Pastor Artur Pawlowski and his brother, Dawid Pawlowski, were arrested on a Calgary highway on May 8 for holding a church service that violated provincial pandemic restrictions.
The brothers, who were charged with allegedly organizing an illegal in-person gathering as well as “requesting, inciting, or inviting others” to join them, were released on bail on May 10. They will have a court hearing on May 20 to determine if a contempt trial will proceed.
Marco Navarro-Génie, president of the think tank Haultain Research Institute, takes issue with the order under which the Pawlowskis were arrested, calling it “a grotesque abuse of power.”
“There’s a distinction here … and that’s really to me the more grievous issue. People flout the laws, they’re going to have consequences. But when those consequences arrive and they are deemed to be unjust, people now do not have the recourse to assemble to protest those draconian rules,” Navarro-Génie said in an interview.

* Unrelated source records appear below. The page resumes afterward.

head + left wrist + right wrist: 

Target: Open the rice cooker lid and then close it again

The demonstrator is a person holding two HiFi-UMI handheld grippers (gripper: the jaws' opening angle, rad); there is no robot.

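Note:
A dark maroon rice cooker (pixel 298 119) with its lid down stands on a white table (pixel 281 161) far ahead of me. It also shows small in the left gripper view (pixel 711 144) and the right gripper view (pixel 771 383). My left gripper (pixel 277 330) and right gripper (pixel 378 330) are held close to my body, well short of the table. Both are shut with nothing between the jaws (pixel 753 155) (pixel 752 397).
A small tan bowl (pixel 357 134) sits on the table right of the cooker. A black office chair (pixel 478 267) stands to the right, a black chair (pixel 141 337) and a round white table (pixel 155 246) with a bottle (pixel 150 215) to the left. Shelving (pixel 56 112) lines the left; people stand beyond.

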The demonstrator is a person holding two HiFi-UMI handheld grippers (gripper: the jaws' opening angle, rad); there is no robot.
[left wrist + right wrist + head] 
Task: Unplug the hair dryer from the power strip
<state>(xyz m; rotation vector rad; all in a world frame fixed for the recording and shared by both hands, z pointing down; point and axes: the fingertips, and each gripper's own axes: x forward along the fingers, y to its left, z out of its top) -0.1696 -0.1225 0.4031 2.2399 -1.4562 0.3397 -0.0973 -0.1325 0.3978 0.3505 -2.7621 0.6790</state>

“That is the kind of stuff which authoritarian regimes traffic on a day-to-day basis,” he added. “I question the draconian nature of the response.”
The AHS order was initially issued against the owner of Whistle Stop Café, a restaurant in Mirror Landing, Alberta, who according to AHS has continued to breach local COVID-19 health restrictions and had planned to hold a protest.
Navarro-Génie said oftentimes people can be conflicted between obeying the law and standing up for their rights.
“Because many of us believe that people should follow the law, and when people are said to, or appear to, be flouting the law, there are concerns. But the issue also is whether these new changes in law are legitimate. … In a liberal democracy, people have the constitutional right to challenge rules and to oppose rules that they believe are unjust or ill-intended,” he said.
“The second issue, of course, is that lockdowns have no basis in science. These are absolute experiments. We have never in the history of humankind done this kind of thing where entire societies, entire countries, are locked down.”
The police said in their statement that they warned Pastor Pawlowski prior to the church’s May 8 service, but he “chose to ignore requirements for social distancing, mask wearing, and reduced capacity limits for attendees, and continued with the event.”
“When they are telling us right now, social distance, physical distance, don’t meet together, don’t pray. I mean, you’re talking about family, you’re talking about the structure that keeps us all sane, all together and strong,” he said.
“That’s the state telling the people what they can do, what they cannot, with whom they can, and how. … Seeing what they’re doing, which is a repetition of history in front of my eyes, it scares me. Very scary stuff, what is happening.”
Navarro-Génie said the medical establishment has no business advising governments to constrain and confine the population of healthy individuals.
He suggests that the best approach for the Alberta government is to reopen the province and put the focus on protecting the most vulnerable.
“If people are still afraid, those who are afraid, they have the right to be afraid. They should stay home and figure out ways for themselves,” he said, but “this forcible confinement of entirely healthy populations in a liberal democracy needs to stop.”